She gave me a look so disinterested it could have flattened mountains. "Relax. It's not like we're driving the Pope. It's Bryce."

From behind us, a cough. "Excuse me," Bryce called out, mock-offended, "what the fuck does that mean?"

"Exactly what it sounded like," Gracie shot back.

I pinched the bridge of my nose. "You said you don't want to be late. So please, Gracie, get in the back next to him. Let me do my job properly."

She sighed, then twisted around to Bryce. "You heard the man." With a shrug, she stepped out, circling to the back seat. Bryce followed her with theatrical reluctance, sliding in after her.

Once I was in the passenger seat, I finally let out a breath I hadn't realized I was holding. The car pulled away from the curb. The glass of the side mirror caught the back seat in soft fragments, and against all better judgment, I looked.

There he was, leaning slightly into the window, lashes lowered, jawline clean in the morning light. And then, as if sensing the weight of my glance, his eyes flicked up and locked with mine through the reflection. It was so quick, but enough to unsettle me. I turned back to the road, only to feel that same magnetic pull a minute later.

I risked another glance through the rearview, and this time he was already watching me. The moment our eyes met, he snapped his attention to the window as though it had suddenly grown fascinating. My throat tightened, and I had to bite the inside of my cheek not to laugh at the absurdity of it.

It was ridiculous—two grown men catching each other's reflections in mirrors like awkward teenagers.
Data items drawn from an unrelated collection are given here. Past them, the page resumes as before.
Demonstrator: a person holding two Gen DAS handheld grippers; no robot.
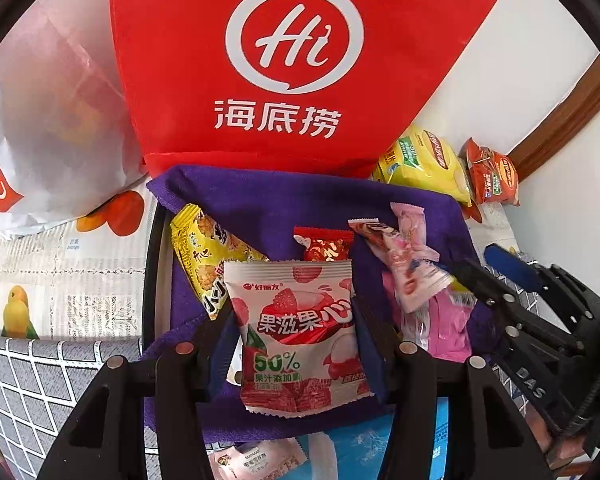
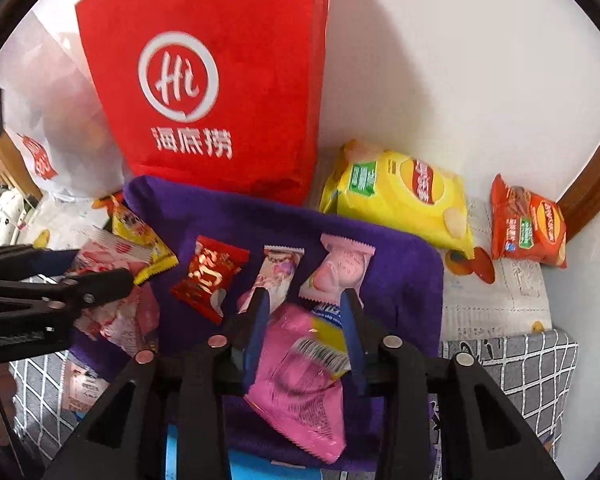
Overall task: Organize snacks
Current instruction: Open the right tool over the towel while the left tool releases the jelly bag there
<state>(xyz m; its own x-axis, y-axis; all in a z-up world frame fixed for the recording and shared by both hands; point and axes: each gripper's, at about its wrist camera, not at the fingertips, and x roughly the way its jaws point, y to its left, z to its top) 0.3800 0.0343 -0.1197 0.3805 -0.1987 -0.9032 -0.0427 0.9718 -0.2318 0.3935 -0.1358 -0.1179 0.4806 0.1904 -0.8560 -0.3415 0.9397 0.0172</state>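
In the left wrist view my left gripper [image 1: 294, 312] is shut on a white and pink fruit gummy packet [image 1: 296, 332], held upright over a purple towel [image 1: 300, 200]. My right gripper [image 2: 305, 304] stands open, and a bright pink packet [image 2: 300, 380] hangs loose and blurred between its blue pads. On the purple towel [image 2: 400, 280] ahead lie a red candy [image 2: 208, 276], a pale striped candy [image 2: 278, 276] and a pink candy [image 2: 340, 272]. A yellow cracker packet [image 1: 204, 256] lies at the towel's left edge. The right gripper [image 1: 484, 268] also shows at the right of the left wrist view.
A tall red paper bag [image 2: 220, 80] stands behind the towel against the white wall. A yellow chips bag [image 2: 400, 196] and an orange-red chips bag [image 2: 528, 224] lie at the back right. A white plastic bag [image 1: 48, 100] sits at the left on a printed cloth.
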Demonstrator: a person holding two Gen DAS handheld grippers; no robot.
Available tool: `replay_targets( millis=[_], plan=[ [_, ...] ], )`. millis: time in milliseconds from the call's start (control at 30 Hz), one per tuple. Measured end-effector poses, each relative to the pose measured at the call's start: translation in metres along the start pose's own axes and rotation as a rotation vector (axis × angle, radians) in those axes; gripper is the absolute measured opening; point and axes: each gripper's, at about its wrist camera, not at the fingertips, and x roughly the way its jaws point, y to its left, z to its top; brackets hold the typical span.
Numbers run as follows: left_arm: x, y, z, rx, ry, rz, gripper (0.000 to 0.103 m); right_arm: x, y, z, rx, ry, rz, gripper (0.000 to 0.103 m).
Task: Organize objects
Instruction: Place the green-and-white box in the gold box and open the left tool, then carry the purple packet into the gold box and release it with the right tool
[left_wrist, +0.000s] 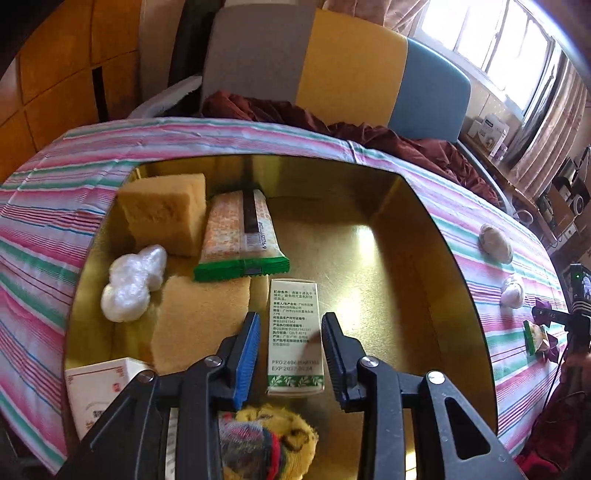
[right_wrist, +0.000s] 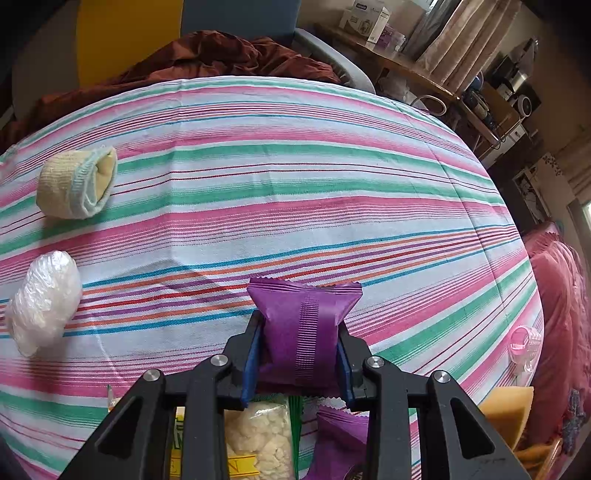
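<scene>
The left hand-held gripper hangs over the gold tray, its fingers spread wide on either side of a white box lying flat there; whether they touch it is unclear. At 11 o'clock from the box lie a green-ended packet, a sponge and a plastic wad. The right hand-held gripper is clamped on a purple packet above the striped tabletop, with a rolled sock at 10 o'clock.
</scene>
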Motion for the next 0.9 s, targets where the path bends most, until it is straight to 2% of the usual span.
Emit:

"Are you two seriously flirting with eye contact in the rearview mirror right now?" Gracie asked flatly, not even bothering to look up from her phone.

The silence that followed could have drowned a choir. Bryce shifted in his seat, I adjusted mine, and for once, we both found the floor mats incredibly compelling.

Gracie smirked, thumb still scrolling. "High school never ends, huh?"

I cleared my throat, pressing my gaze hard onto the road ahead. The corner of my mouth betrayed me with a twitch.

What in God's name was going on with me?

The moment we stepped out of the car, the night's chill carried the faint metallic tang of rain that had dried too soon, leaving the city damp and restless. The pavement glistened under the lights strung across the entrance, reflecting the swarm of cameras waiting for their shot of Bryce. I leaned close to Gracie, keeping my voice low, deliberate.

"I really don't appreciate what you did in the car."

She didn't even blink, eyes still sharp as she adjusted the strap of her bag. "Oh, oh—you mean catching up on whatever is going on?"

"There's nothing going on," I hissed. "Shut up. Shut up, Gracie."

She tilted her head, lips twitching with suppressed laughter. "Okay, I gave you permission to scold Bryce, but I never gave you permission to scold me. So be careful."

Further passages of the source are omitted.